> _Supplied material_
────────────────────

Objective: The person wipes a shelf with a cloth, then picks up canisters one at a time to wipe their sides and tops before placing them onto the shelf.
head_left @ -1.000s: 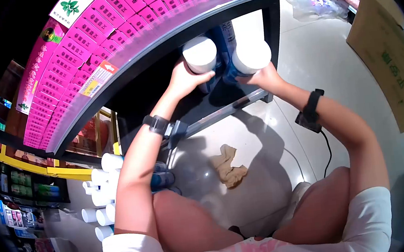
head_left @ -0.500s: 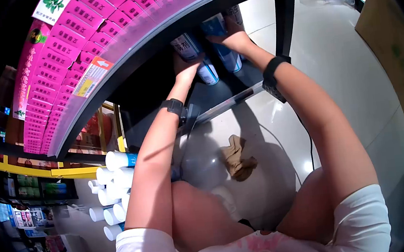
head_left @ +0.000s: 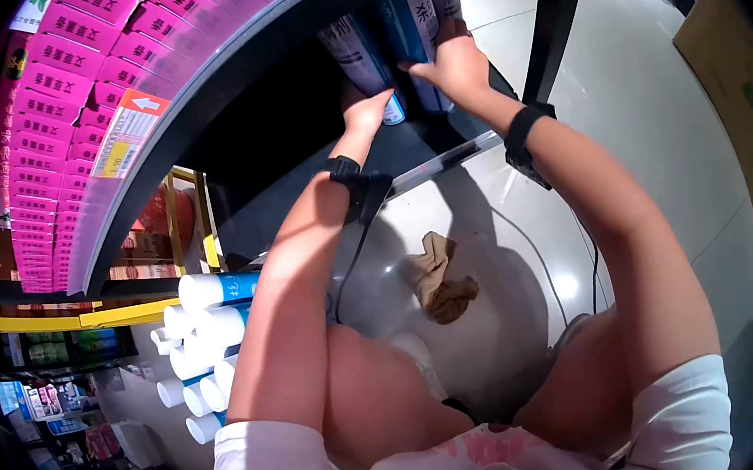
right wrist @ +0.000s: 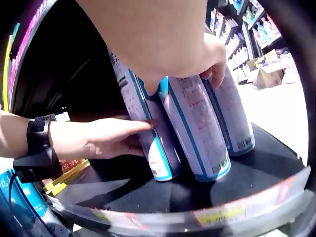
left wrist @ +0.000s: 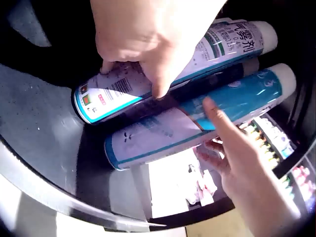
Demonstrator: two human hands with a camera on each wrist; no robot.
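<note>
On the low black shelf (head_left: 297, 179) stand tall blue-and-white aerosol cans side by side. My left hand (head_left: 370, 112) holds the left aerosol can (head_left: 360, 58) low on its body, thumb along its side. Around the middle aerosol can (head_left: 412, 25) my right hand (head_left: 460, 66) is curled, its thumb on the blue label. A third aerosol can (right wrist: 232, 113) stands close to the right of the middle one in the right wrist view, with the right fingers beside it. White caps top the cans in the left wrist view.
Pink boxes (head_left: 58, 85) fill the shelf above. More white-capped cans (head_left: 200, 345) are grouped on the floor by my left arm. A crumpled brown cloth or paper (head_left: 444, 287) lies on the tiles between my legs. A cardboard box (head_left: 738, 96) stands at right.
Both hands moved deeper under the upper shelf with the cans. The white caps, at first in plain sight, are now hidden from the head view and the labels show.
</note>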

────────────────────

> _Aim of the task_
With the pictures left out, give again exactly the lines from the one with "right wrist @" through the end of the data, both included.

> _Exercise result_
right wrist @ +0.000s: 
left wrist @ +0.000s: 
Demonstrator: two human hands with a camera on each wrist; no robot.
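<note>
On the low black shelf (head_left: 297, 179) stand tall blue-and-white aerosol cans side by side. My left hand (head_left: 370, 112) holds the left aerosol can (head_left: 360, 58) low on its body, thumb along its side. Around the middle aerosol can (head_left: 412, 25) my right hand (head_left: 460, 66) is curled, its thumb on the blue label. A third aerosol can (right wrist: 232, 113) stands close to the right of the middle one in the right wrist view, with the right fingers beside it. White caps top the cans in the left wrist view.
Pink boxes (head_left: 58, 85) fill the shelf above. More white-capped cans (head_left: 200, 345) are grouped on the floor by my left arm. A crumpled brown cloth or paper (head_left: 444, 287) lies on the tiles between my legs. A cardboard box (head_left: 738, 96) stands at right.
Both hands moved deeper under the upper shelf with the cans. The white caps, at first in plain sight, are now hidden from the head view and the labels show.
</note>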

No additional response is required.